> Work task:
Look through the data below. Collect every line where the word "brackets" occurs.

Source records:
============================================================
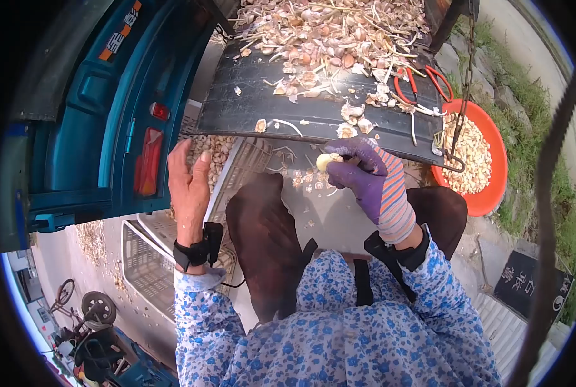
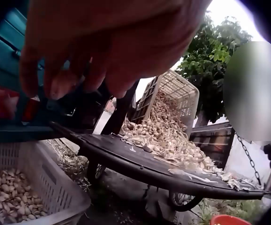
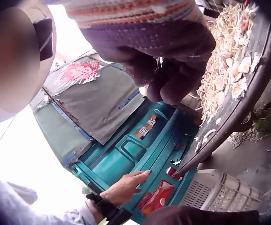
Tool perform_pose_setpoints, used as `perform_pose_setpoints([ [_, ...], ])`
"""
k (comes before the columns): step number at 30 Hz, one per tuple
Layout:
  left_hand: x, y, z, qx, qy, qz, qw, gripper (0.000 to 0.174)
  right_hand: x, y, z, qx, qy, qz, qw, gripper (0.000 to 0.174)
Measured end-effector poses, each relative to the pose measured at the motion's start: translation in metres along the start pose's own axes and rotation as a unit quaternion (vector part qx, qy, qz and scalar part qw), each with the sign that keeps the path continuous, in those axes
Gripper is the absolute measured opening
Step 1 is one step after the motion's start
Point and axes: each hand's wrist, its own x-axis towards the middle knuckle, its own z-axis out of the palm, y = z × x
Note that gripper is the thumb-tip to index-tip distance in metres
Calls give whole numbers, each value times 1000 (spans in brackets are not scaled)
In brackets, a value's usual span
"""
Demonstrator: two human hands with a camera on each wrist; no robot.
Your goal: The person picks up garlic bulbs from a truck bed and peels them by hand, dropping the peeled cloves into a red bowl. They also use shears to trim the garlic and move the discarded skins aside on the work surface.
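Observation:
In the head view my right hand, in a purple and striped glove, pinches a pale peeled garlic clove just below the edge of the dark tailgate. My bare left hand hangs over the crate of cloves at the left, its fingers loosely bent and nothing seen in it. Heaped garlic with stalks and skins covers the back of the tailgate. Red-handled pliers or cutters lie at its right side. In the right wrist view the gloved hand has curled fingers.
An orange basin of pale cloves stands to the right, beside a hanging chain. The teal vehicle panel is at the left. Below it sits a plastic crate. Scraps litter the ground between my knees.

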Motion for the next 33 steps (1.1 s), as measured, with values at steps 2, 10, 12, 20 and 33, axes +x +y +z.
perform_pose_setpoints([
  [2, -14, 76, 6, -422, -143, -182, 876, 34, 3, -3, 5, -89, -2, -41, 995, 25],
  [10, -49, 144, 38, -487, -213, -171, 829, 15, -12, -7, -3, -315, -5, -181, 932, 24],
  [12, -54, 147, 35, -440, -223, -141, 858, 13, -21, -12, -5, -342, -6, -211, 916, 22],
  [20, -47, 147, 1, -532, -394, -199, 722, 7, -50, -44, -41, -107, -136, 59, 983, 29],
  [33, -82, 179, 23, -525, -272, -184, 786, 14, -70, -6, -18, 53, 48, 4, 997, 19],
])
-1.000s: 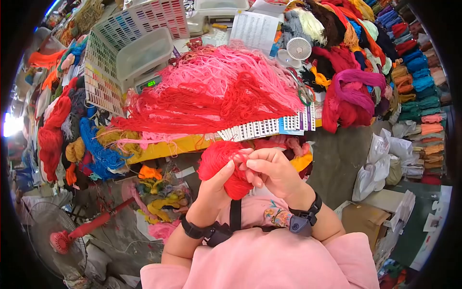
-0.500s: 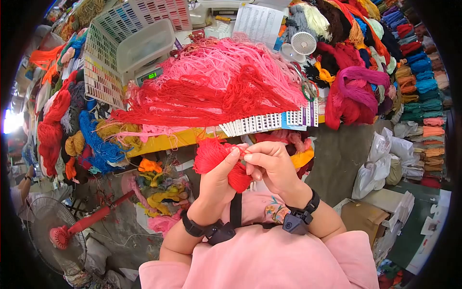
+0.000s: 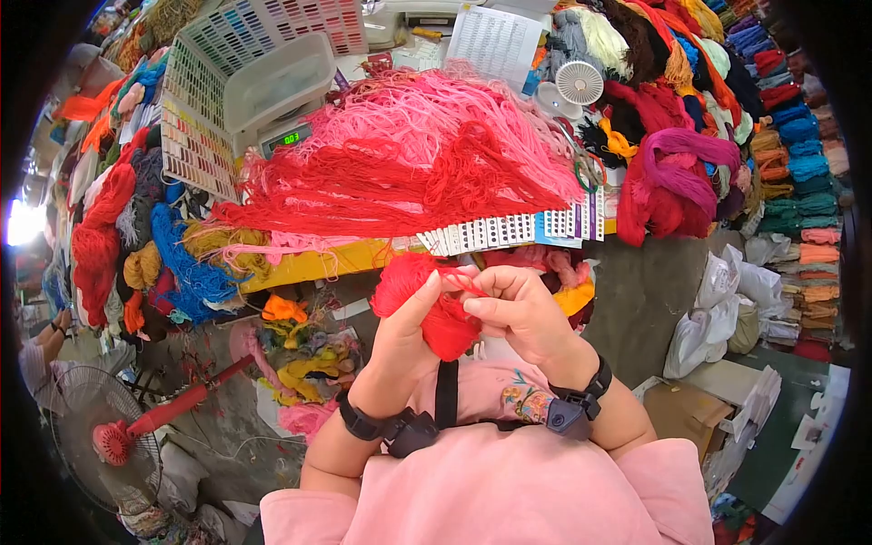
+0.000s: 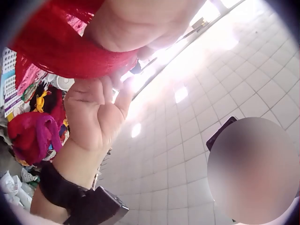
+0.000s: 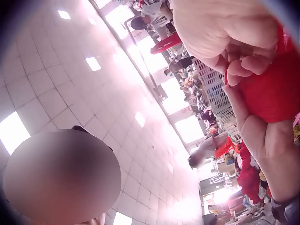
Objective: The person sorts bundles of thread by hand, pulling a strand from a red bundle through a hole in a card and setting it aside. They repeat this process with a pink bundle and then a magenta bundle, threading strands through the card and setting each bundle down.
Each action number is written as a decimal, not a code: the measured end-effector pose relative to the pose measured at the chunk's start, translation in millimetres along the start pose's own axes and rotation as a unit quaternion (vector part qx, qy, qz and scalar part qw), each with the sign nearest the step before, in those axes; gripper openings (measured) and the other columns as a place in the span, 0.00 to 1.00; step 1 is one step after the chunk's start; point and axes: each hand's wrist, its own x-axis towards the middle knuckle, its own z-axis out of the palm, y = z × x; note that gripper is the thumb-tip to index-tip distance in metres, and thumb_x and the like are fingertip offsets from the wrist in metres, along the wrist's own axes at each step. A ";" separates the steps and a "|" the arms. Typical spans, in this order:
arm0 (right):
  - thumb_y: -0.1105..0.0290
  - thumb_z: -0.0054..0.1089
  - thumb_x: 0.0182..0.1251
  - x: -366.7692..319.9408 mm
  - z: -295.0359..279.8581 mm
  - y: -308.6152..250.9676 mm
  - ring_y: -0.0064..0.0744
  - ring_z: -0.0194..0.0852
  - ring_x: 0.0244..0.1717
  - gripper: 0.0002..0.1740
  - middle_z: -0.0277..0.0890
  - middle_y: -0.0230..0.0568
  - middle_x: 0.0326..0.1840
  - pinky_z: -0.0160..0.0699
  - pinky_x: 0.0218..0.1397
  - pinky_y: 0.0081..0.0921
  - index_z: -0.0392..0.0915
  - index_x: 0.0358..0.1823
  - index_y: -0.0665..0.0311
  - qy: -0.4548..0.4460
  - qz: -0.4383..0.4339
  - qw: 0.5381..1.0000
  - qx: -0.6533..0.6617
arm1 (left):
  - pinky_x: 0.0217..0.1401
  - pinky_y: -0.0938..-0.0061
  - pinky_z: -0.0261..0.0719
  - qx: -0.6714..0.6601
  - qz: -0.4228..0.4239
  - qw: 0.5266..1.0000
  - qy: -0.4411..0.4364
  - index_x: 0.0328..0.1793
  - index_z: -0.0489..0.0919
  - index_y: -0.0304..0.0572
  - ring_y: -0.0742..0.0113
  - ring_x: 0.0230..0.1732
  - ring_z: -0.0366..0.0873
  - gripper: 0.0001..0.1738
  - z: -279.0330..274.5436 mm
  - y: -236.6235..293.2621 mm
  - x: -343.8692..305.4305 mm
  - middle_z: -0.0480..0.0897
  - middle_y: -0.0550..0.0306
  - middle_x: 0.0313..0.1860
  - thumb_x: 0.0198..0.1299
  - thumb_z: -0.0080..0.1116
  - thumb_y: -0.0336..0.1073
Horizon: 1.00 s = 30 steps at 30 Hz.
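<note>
A red yarn bundle (image 3: 434,304) is held up in front of my chest, below the table edge. My left hand (image 3: 409,331) grips it from underneath, thumb up along its side. My right hand (image 3: 513,304) pinches red strands at the bundle's top right, fingers curled. In the left wrist view the red yarn bundle (image 4: 56,42) fills the top left, with my right hand (image 4: 96,117) below it. From the right wrist camera, my right hand (image 5: 225,33) pinches a strand against the red yarn bundle (image 5: 274,89), which my left hand (image 5: 265,140) supports.
A big heap of red and pink yarn (image 3: 409,163) covers the yellow table (image 3: 309,268), with colour sample cards (image 3: 509,232) along its front edge and a scale (image 3: 277,100) behind. Yarn skeins (image 3: 677,173) are stacked to the right, a red fan (image 3: 118,436) stands on the floor at left.
The bundle and both hands have stayed in front of my chest, shifting slightly. My right fingers keep working strands at the bundle's top.
</note>
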 end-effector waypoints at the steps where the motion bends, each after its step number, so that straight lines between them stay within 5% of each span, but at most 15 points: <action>1: 0.71 0.46 0.60 -0.9 0.0 -1.2 0.09 0.43 0.09 0.07 0.61 0.23 0.13 0.41 0.12 0.09 0.73 0.33 0.65 -0.006 0.003 0.999 -0.036 | 0.45 0.71 0.69 0.003 -0.011 1.000 -0.015 0.46 0.70 0.34 0.66 0.43 0.72 0.15 -2.1 0.9 0.1 0.74 0.52 0.43 0.60 0.41 0.38; 4: 0.68 0.44 0.61 0.8 -5.9 -2.3 0.07 0.42 0.09 0.09 0.58 0.19 0.12 0.39 0.11 0.09 0.73 0.34 0.65 -0.014 0.009 0.999 0.045 | 0.47 0.70 0.68 -0.009 -0.026 0.998 -0.049 0.49 0.68 0.34 0.67 0.46 0.70 0.18 -3.1 4.3 0.2 0.72 0.52 0.48 0.61 0.38 0.40; 9: 0.69 0.46 0.60 -3.7 -1.4 -8.7 0.06 0.43 0.10 0.10 0.59 0.17 0.13 0.38 0.12 0.09 0.74 0.37 0.65 -0.002 0.028 0.999 -0.021 | 0.48 0.69 0.68 -0.025 -0.018 0.999 -0.039 0.53 0.66 0.34 0.65 0.49 0.70 0.21 -1.5 5.8 -3.8 0.70 0.51 0.51 0.61 0.36 0.43; 11: 0.73 0.50 0.56 -3.4 1.1 -10.7 0.07 0.56 0.16 0.10 0.67 0.21 0.19 0.54 0.17 0.08 0.74 0.39 0.66 -0.017 0.010 0.983 -0.185 | 0.49 0.68 0.68 -0.026 -0.030 0.997 -0.069 0.54 0.65 0.33 0.64 0.50 0.69 0.22 -2.3 8.2 -3.8 0.70 0.50 0.52 0.62 0.35 0.44; 14: 0.78 0.53 0.52 -5.6 11.4 -14.7 0.11 0.65 0.27 0.12 0.72 0.27 0.27 0.66 0.30 0.11 0.74 0.40 0.67 -0.019 0.009 0.986 -0.162 | 0.50 0.68 0.68 0.001 -0.039 0.995 -0.092 0.55 0.64 0.32 0.63 0.50 0.68 0.23 -3.8 9.3 -2.5 0.69 0.50 0.52 0.62 0.35 0.44; 15: 0.78 0.53 0.52 -4.4 12.9 -13.0 0.11 0.65 0.27 0.12 0.72 0.27 0.27 0.66 0.30 0.11 0.74 0.40 0.67 -0.019 0.009 0.986 -0.163 | 0.50 0.68 0.68 0.000 -0.039 0.995 -0.092 0.55 0.64 0.32 0.63 0.50 0.68 0.23 -3.3 8.8 -2.3 0.69 0.50 0.52 0.62 0.35 0.44; 17: 0.77 0.56 0.49 -1.7 14.4 -8.9 0.06 0.46 0.13 0.09 0.62 0.18 0.16 0.40 0.14 0.09 0.76 0.34 0.67 0.006 -0.009 0.987 -0.162 | 0.50 0.69 0.68 0.022 -0.024 0.997 -0.065 0.54 0.65 0.31 0.63 0.51 0.68 0.24 -1.6 7.0 -2.1 0.69 0.50 0.53 0.62 0.35 0.44; 21: 0.77 0.56 0.49 1.4 9.9 -4.3 0.06 0.47 0.13 0.05 0.64 0.20 0.16 0.41 0.14 0.09 0.76 0.29 0.67 0.017 -0.016 0.988 -0.155 | 0.50 0.68 0.68 0.006 -0.045 0.996 -0.074 0.54 0.65 0.31 0.64 0.49 0.69 0.24 -5.6 6.5 -2.1 0.69 0.51 0.52 0.62 0.35 0.44; 23: 0.77 0.54 0.51 0.3 2.2 -5.5 0.10 0.60 0.19 0.05 0.71 0.26 0.23 0.59 0.21 0.10 0.76 0.31 0.67 -0.002 0.012 0.983 -0.183 | 0.48 0.69 0.69 -0.006 -0.041 0.995 -0.089 0.53 0.65 0.31 0.65 0.47 0.70 0.24 -6.0 7.9 -2.6 0.70 0.52 0.50 0.62 0.34 0.45; 27: 0.76 0.54 0.52 -1.4 0.6 -3.7 0.08 0.54 0.15 0.02 0.68 0.24 0.18 0.50 0.17 0.09 0.75 0.26 0.66 0.003 0.003 0.991 -0.130 | 0.47 0.69 0.70 -0.034 -0.035 0.994 -0.095 0.51 0.67 0.32 0.66 0.45 0.71 0.20 -6.0 9.2 -4.7 0.72 0.53 0.47 0.61 0.38 0.41; 30: 0.76 0.54 0.52 0.1 -6.6 0.4 0.09 0.56 0.15 0.01 0.67 0.24 0.19 0.51 0.17 0.09 0.74 0.26 0.65 -0.011 -0.024 0.996 -0.086 | 0.46 0.71 0.70 0.072 -0.012 0.991 -0.115 0.49 0.69 0.33 0.66 0.44 0.71 0.16 -13.5 6.9 -3.3 0.72 0.54 0.45 0.59 0.42 0.36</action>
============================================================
> Result of the task:
Calls give whole numbers, each value times 1000 (spans in brackets are not scaled)
In brackets, a value's usual span

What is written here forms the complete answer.